Glassberg’s Chapter entitled “Watching” makes an excellent point about film/television/media, history, and the public’s sense of identity. Burn’s series on the civil war reflected that not only was knowledge of the history of the civil war interesting to the American public, but they were grateful to have someone lay out the facts and the pain of this historical identity. I can not help but think of old Spaghetti Westerns starring Clint Eastwood such as “The Good, The Bad, and The Ugly” or “The Outlaw Josey Wales” in which the civil war is portrayed, without mention of slavery, as a hardship the south had to bear, complete with carpet baggers and all. However, a large part of the appeal of the western is this iconic relation to American history and identity. One of the first things a student will learn in an undergraduate multi-cultural film class is that the two most recognizable actors in America are John Wayne, with a close second of Clint Eastwood.

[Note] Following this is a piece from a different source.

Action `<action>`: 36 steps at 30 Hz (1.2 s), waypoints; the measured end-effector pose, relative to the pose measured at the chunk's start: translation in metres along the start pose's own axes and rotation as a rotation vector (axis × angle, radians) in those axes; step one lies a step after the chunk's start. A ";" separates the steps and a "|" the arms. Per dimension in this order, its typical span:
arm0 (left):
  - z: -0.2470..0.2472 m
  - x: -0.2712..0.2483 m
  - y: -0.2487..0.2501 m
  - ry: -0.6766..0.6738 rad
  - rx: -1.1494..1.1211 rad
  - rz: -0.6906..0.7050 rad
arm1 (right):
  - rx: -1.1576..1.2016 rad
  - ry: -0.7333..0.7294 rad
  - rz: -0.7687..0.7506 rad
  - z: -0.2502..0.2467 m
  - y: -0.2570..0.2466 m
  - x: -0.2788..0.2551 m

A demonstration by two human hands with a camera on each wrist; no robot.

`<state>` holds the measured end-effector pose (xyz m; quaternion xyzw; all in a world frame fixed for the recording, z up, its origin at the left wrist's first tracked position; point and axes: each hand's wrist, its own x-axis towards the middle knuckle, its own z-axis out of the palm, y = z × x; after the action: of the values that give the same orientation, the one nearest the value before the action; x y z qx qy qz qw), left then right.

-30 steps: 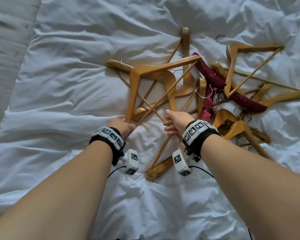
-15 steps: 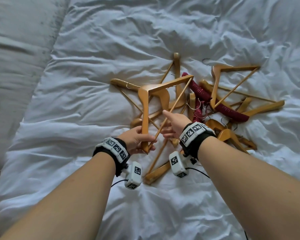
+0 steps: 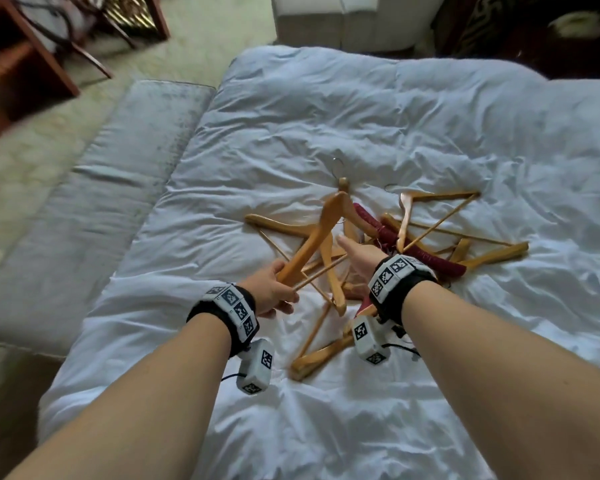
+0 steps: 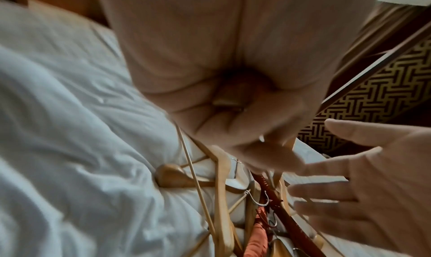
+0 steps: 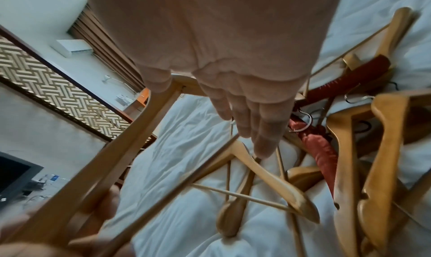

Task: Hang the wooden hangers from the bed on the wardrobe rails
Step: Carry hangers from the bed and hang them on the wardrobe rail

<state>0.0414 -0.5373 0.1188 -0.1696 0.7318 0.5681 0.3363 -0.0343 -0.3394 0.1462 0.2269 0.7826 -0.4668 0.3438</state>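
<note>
Two bare forearms without sleeves. Each wrist wears a black band (image 3: 222, 318) faced with white square tiles printed with black-and-white coded markers; the right wrist's band (image 3: 400, 278) matches it. Under each wrist hangs a small white box-shaped camera unit (image 3: 257, 370), also marked with coded squares, the other (image 3: 368, 336) trailing a thin black cable (image 3: 400, 348).

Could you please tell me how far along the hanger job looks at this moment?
Nothing looks hung yet, and no wardrobe rail is in view. In hand: the left hand grips one end of a wooden hanger raised off the pile, while the right hand reaches in open. Left: the remaining hangers, some padded red, lie tangled on the white duvet.
</note>
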 end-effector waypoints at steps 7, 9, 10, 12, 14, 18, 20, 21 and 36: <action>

Basically the problem is that, in spite of popular appeal and authority with public identity, can the media be trusted to present historical narratives? Frisch’s chapter entitled “Shared Authority” does an effective job of presenting the issue of historical evidence, ie first hand anecdotal or oral history accounts of Vietnam, by describing the difficulties that are inherent in the media art form as an editorial process. Every clip that is played or not played, every quote not juxtaposed with a quote from a opposing vantage, every choice and clip is a manipulation, a persuasion and suspension of disbelief in the authority of the screen. For instance, in Frisch’s retelling of the oral histories of the Vietnamese villagers juxtaposed with the accounts of US soldiers provides the two vantages of the brutality of war versus the “matter-of-fact” demeanor of the soldiers who won the battle.

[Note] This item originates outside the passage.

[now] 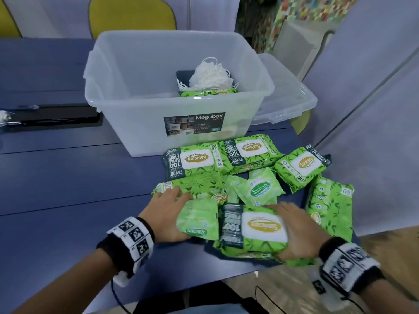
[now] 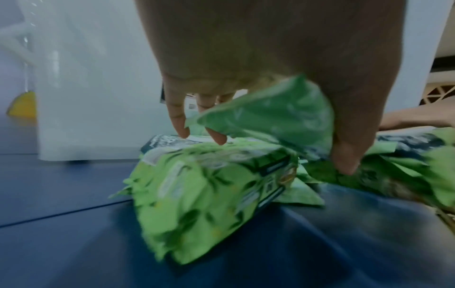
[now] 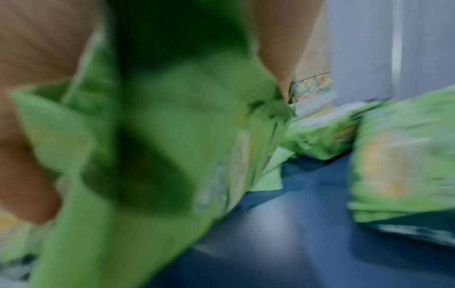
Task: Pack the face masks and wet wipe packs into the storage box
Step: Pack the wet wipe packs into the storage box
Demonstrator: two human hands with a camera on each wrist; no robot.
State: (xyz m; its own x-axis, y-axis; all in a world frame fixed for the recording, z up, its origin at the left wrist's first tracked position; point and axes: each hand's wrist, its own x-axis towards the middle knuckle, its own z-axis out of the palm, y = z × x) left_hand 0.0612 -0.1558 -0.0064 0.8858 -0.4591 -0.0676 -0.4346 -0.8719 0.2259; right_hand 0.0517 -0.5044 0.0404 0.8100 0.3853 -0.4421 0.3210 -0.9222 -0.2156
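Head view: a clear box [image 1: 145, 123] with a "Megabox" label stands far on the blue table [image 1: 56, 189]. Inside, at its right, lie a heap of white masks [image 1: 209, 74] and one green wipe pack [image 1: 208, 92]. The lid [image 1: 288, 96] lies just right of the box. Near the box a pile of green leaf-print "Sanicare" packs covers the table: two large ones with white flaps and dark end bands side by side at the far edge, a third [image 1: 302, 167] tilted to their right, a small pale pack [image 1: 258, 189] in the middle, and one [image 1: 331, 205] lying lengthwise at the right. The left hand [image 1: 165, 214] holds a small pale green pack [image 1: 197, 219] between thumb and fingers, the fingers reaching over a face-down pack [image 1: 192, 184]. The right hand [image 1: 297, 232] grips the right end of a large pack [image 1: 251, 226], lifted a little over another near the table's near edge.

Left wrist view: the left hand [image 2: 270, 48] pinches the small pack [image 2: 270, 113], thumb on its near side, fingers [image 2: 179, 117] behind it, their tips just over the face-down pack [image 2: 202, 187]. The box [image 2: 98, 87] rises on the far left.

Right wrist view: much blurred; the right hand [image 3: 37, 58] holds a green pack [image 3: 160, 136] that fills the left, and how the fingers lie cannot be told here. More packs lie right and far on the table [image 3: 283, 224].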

However, I greatly enjoyed Toplin’s article on the power of cinema to engage and create historical dialogue, controversy, and sometime understanding of actual history=-) When film makes historical and cultural references it is citing a cultural heritage and identity that the viewers participate in and accept as their own. In this way film creates unity of cultural identity and stimulates cultural conversation. The best kinds of art can create catharsis, discomfort, revelation, awe, and wonder history and historical methods of telling narratives are not devoid of these same dramatic and aesthetic qualities as stories or spectacles. The histories we watch are the histories we identify as our own, the ones we are willing to buy on dvd.

1 comment:

  1. The issues you highlight in the readings for this week really bring us back into the discussion we had at the beginning of the semester on sharing authority. I think that many people who put faith in films were raised on films, and this is why we may see a shift in the results of future studies like Rozenwig and Thalen's, to more trust by the public in films and perhaps even less trust of museums. This could be problematic as it seems the defining of what counts as history in the public's eye is largely defined by popular history.